Volunteering to to be part of a clinical study is very different from medical tourism or having an unapproved and potentially life threatening surgical intervention.  Many people in the US have serious and even deadly complications from interventional radiology procedures every year.   Follow the herd mentality can be very dangerous: "10,000 Lemmings can't be wrong!"

I support designed, blinded studies to determine if:
1) CCSVI exists,
2) Veinoplasty is a short-term or long-term solution for CCSVI (if it exists,)
3) Long term treatment trials (if CCSVI exists and Veinoplasty is statistically proven to be a long term solution.)  

Until that time, I'll put my faith in the science that proves the efficacy and long term reduction is disability associated with DMDs.  

Just my opinion (and I apologize in advance if I offend anyone or any group,)

Bob
Avatar universal
33% of patients treated for CCSVI show dramatic improvement; 33% see moderate improvement and 33% see no improvment acording to the doctor who did my wife's procedure and other interventional radiologists who perform venoplasty.  My wife and I saw dramatic improvement in her symptoms when she had the procedure done 7 weeks ago.  Since then, we have seen other subtle improvements.  CCSVI treatment may not be the 'cure' for MS but it is certainly part of the puzzle.
382218 tn?1341181487
Thanks Bob for summarizing the salient points of this issue so well; I couldnt agree with you more, and have all the same questions as those you have posed.  I also personally know MS patients who have invested a lot of money in being tested and treated to no avail.

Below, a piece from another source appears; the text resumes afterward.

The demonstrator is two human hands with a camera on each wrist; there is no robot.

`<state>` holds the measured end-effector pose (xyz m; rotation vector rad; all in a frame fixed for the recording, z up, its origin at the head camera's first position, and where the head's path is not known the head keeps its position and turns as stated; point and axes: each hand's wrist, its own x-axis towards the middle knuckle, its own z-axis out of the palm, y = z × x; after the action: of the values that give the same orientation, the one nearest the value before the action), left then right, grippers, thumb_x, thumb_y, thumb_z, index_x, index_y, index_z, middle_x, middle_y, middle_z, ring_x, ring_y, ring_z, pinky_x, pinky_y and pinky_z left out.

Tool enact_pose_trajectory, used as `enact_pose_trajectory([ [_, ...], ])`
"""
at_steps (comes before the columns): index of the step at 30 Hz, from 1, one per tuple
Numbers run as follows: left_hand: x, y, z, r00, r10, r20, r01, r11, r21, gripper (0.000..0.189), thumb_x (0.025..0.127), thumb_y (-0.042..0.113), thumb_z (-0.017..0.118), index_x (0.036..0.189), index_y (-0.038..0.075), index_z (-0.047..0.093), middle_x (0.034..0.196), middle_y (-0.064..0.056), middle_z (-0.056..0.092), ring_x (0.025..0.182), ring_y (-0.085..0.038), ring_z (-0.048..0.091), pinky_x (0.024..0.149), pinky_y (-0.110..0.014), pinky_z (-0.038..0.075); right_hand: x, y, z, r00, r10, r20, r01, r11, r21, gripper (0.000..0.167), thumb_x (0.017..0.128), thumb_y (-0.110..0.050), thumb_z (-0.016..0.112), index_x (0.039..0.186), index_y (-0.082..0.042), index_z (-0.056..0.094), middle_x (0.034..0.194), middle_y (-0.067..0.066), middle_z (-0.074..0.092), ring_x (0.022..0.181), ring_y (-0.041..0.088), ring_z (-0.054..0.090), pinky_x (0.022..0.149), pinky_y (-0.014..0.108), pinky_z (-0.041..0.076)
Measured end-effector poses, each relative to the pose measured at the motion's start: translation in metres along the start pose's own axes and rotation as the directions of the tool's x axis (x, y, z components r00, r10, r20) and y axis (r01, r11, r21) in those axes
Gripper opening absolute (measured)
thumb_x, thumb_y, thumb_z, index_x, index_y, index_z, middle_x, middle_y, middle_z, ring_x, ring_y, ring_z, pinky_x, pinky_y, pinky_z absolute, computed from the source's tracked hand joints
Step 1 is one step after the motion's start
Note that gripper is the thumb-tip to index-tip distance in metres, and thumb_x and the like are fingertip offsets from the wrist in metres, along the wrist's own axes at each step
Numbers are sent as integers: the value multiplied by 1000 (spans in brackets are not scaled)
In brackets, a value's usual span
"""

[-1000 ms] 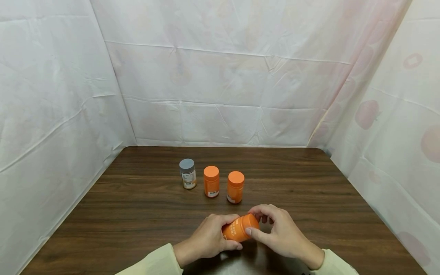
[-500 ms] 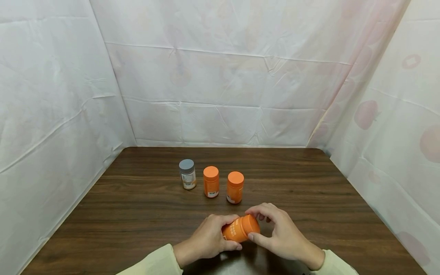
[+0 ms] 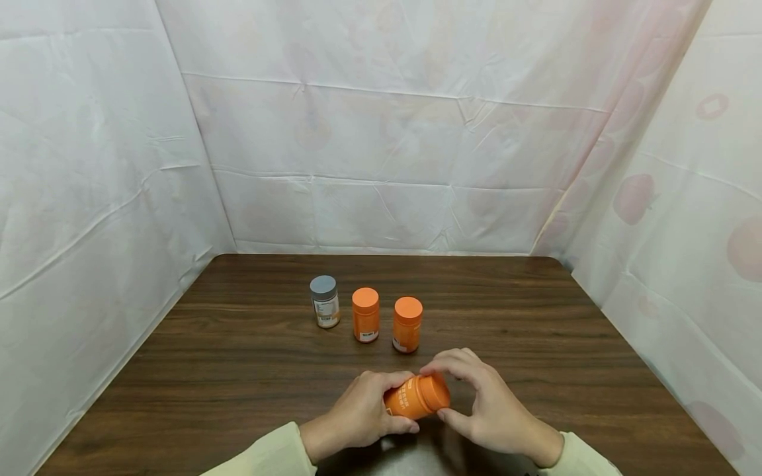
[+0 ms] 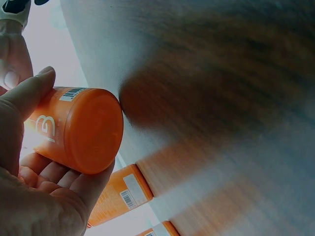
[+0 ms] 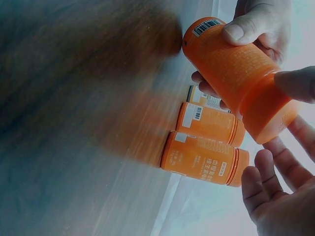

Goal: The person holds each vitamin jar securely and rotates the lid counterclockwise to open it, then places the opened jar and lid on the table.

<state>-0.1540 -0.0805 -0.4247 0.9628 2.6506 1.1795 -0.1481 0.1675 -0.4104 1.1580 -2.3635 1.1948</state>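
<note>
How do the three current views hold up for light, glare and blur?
Head: fairly even light, held bottle clear enough, pale glare on the table at the bottom edge. Left wrist: bluish cast, blurred dark and orange patches on the table, whites blown out at left. Right wrist: similar cast, table blurred at left, whites washed out at right.

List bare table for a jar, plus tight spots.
Bare: table right of the rightmost standing jar, toward the right sheet; left of the gray-lidded jar, toward the left sheet. Crowded: gaps among standing jars; around the held jar, between left hand and right hand.
</note>
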Motion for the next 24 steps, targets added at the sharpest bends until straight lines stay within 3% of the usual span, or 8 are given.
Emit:
enact_pose_trajectory([
  [5,0,0,0,1000,-6,1,6,1000,-1,52,76,31,93,122,31,69,98,20,67,80,3,59,73,-22,50,1,0,0,999,-32,4,32,999,-6,72,65,8,86,128,-20,66,129,-5,61,117,14,56,94,34,52],
  [9,0,0,0,1000,-3,2,3,1000,-1,51,77,31,93,122,31,69,97,20,66,80,3,58,72,-22,49,0,-1,0,1000,-16,3,16,1000,-10,72,69,2,89,131,-24,63,130,-5,60,116,14,57,91,36,54],
  [16,0,0,0,1000,5,-8,-5,1000,7,47,76,30,93,117,31,69,91,21,64,76,2,58,70,-21,48,2,-4,2,995,94,-37,-96,995,-37,48,85,-30,87,126,-32,64,115,-11,64,97,9,60,80,32,51],
  [20,0,-1,0,1000,0,-5,0,1000,-1,46,77,29,93,117,30,69,92,21,65,77,3,58,70,-21,49,2,-4,3,988,143,-62,-148,986,-76,39,86,-36,84,120,-31,66,99,-14,62,86,10,57,74,29,49],
  [24,0,-2,1,1000,11,-2,-11,1000,1,46,77,29,92,117,30,69,93,20,65,77,3,58,70,-20,50,3,-5,3,971,232,-65,-237,967,-90,37,85,-42,84,116,-29,68,93,-15,63,82,13,57,71,29,48],
])
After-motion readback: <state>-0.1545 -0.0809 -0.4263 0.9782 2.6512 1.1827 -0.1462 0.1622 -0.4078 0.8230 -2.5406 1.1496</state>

Lu, with regards to the media coverage in Canada, CCSVI and MS have definitely gotten a lot of press ever since W5 ran the initial story this time last year, from all three of the major Canadian networks.  I dont think this story in particular was run by CTV in order to to beat out another channel, any more so than any story they run.  W5 is one of those investigative journalism type shows and this is simply what they do. I saw comments about this bandied about on Facebook that seemed purely speculative, ie: that CTV was *for* CCSVI with CBC and CanWest Global against it, simply because they were ticked off that CTV supposedly beat them to it.  My impression is that these other networks have simply tended to provide more balanced coverage.  

Further, my impression is that these comments about the media coverage is the opinion of conspiracy theorists who accuse the entire medical establishment in Canada, the government, the MS Society and the media (all except CTV of course) of being in the pockets of so-called big pharma who is ultimately controlling all of this, and these forces are all working together to keep us all sick to their financial benefit.  And if you dont believe that, you are either naive or stupid or in somehow in the pockets of the drug companies too!  And the idea that neurologists are worried they will all lose their jobs because MS patients wont need them anymore (even though not all MS patients have CCSVI) is ludicrous.  There are plenty of unsolved medical mysteries in the neurology field, and no shortage of patients regardless of the long term impact (or not) of so-called liberation treatment.

Having said all that, the fact that this is so controversial does make it a hot topic in the news, and this is not a bad thing.  Putting MS in the spotlight and continuing to do so as this whole thing unfolds cant hurt in terms of generally raising awareness of the disease, and if what is learned about CCSVI ultimately helps to put the puzzle together, that would be great news for all of us.

Sorry for the lack of punctuation, have a new keyboard and cant figure out how to switch it to English!